I figured that if we could show the community that a dance instruction course was indeed viable, we could get more students for a course where Menaka's fees could be met.   I phoned Mrs. Thiagarajan to see if she was available.  

I had learnt from the previous experience to be up front with what we could afford, rather than ask the artiste as to what her fees were.  So I told Mrs. Thiagarajan that we could offer $550 as her teaching  and transportation fee (the return airfare was , and free boarding and lodging as my house guest,  if she could come on March 22 in time for the School Break. I was pleasantly surprised when she agreed to come for almost four weeks - four weekends plus a few weekdays!
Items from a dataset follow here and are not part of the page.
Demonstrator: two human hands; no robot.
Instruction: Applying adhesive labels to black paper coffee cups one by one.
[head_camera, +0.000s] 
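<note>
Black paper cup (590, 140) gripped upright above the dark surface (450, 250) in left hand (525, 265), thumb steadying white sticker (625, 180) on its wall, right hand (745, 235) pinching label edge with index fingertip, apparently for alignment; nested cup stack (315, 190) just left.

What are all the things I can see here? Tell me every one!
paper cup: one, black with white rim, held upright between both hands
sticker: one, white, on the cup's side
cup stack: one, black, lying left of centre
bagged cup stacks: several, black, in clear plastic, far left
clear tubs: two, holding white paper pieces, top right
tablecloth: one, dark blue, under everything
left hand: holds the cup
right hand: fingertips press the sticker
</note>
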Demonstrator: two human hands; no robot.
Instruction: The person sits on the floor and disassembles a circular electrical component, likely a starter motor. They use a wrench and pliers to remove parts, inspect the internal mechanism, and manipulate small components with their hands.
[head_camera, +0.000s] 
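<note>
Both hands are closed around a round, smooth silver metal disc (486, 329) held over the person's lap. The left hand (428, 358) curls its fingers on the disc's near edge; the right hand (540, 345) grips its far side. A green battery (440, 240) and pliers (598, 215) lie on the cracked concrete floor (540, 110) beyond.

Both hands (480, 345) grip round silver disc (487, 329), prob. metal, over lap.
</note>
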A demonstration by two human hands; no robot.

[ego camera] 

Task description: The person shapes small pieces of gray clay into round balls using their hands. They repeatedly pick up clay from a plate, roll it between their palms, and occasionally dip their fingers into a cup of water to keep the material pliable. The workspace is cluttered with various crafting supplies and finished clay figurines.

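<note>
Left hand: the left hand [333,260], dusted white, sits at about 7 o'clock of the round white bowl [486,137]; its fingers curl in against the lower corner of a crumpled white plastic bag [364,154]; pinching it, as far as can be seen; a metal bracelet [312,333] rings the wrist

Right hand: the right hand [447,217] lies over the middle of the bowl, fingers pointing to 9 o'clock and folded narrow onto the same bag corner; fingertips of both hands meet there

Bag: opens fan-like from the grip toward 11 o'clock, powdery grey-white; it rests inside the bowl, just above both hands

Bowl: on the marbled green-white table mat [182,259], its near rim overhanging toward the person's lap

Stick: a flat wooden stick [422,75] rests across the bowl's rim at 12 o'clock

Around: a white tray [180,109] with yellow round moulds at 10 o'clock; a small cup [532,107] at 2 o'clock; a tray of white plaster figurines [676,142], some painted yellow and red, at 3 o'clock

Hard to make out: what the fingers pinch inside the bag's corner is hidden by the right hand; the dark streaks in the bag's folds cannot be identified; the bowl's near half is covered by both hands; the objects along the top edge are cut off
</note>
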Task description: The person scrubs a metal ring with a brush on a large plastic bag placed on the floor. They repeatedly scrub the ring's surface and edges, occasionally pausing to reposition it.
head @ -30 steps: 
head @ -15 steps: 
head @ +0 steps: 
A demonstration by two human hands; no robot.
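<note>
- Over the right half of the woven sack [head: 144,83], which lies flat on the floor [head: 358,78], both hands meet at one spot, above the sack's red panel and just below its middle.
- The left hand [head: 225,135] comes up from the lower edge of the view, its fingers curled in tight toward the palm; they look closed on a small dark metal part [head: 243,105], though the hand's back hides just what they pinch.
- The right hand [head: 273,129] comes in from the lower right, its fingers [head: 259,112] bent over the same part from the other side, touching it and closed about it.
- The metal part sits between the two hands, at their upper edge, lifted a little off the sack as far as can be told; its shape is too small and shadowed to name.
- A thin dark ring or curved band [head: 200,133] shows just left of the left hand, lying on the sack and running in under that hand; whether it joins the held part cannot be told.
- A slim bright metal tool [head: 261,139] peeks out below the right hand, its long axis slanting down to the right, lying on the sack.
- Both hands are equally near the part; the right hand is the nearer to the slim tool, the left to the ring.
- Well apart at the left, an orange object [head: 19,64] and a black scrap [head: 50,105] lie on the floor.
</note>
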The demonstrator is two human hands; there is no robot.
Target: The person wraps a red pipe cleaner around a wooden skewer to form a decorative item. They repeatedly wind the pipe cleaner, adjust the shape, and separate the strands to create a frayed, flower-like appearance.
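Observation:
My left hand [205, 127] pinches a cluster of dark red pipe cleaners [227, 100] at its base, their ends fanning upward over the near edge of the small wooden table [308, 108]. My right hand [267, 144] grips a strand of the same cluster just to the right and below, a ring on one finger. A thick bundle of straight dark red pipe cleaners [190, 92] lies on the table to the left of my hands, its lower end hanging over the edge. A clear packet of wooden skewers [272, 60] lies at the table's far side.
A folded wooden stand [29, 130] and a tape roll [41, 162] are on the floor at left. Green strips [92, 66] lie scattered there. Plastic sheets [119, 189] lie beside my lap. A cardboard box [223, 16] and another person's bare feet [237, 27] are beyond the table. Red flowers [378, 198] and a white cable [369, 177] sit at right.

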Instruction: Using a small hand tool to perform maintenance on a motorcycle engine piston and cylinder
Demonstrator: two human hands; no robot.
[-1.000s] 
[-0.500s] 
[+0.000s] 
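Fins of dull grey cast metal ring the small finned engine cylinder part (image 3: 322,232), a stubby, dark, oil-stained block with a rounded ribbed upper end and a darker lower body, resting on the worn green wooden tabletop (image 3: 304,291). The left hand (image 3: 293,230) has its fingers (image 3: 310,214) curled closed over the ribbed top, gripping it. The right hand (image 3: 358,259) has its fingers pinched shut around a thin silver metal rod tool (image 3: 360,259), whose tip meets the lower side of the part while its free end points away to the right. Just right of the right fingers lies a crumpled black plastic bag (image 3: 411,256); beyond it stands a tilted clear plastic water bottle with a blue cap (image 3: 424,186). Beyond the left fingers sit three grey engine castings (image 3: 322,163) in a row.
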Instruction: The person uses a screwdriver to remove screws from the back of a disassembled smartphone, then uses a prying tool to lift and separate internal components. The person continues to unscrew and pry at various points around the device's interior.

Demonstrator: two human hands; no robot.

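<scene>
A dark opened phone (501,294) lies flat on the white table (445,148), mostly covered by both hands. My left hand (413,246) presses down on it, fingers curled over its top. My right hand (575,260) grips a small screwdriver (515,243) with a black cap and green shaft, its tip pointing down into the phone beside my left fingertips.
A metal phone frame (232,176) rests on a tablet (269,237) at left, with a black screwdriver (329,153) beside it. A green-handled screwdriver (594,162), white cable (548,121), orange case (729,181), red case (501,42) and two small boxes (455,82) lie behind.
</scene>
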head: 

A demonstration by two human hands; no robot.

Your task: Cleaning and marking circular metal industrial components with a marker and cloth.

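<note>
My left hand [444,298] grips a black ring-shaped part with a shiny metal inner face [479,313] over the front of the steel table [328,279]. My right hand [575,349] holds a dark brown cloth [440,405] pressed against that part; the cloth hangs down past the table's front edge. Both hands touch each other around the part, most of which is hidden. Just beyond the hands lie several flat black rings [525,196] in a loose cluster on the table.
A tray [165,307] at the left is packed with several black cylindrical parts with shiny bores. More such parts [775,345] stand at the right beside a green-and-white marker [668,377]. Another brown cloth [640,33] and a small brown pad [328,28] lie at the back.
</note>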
When the contract was formalized, the final figures were that we would give $450 as fees and buy her plane tickets in addition to this.  The return airfare was about $160 at the time, and  I guess I was confident we would get at least four students in addition to the eight among the five of us!
I discussed it with the group of mothers, and we were all delighted.  After some back and forth exchanges with Mrs. T. we settled on the dates - April 21 to May 15 and  I sent out another mailing to all those who had at any time expressed an interest.  The classes would be held in the basement of my home, and the fee would be $50 for the first member of a family and $30 for the second from the same family.  There would be an opening session on Friday, 21st of April.  After brief introductions and discussion as to class timings, there would be a traditional pooja where after prayers, each student offers fruit and a dollar to the teacher as "guru dakshina."  This was to be followed by an hour-long first lesson.  At the end of it, any one wishing to continue would have to pay the full non-refundable fee.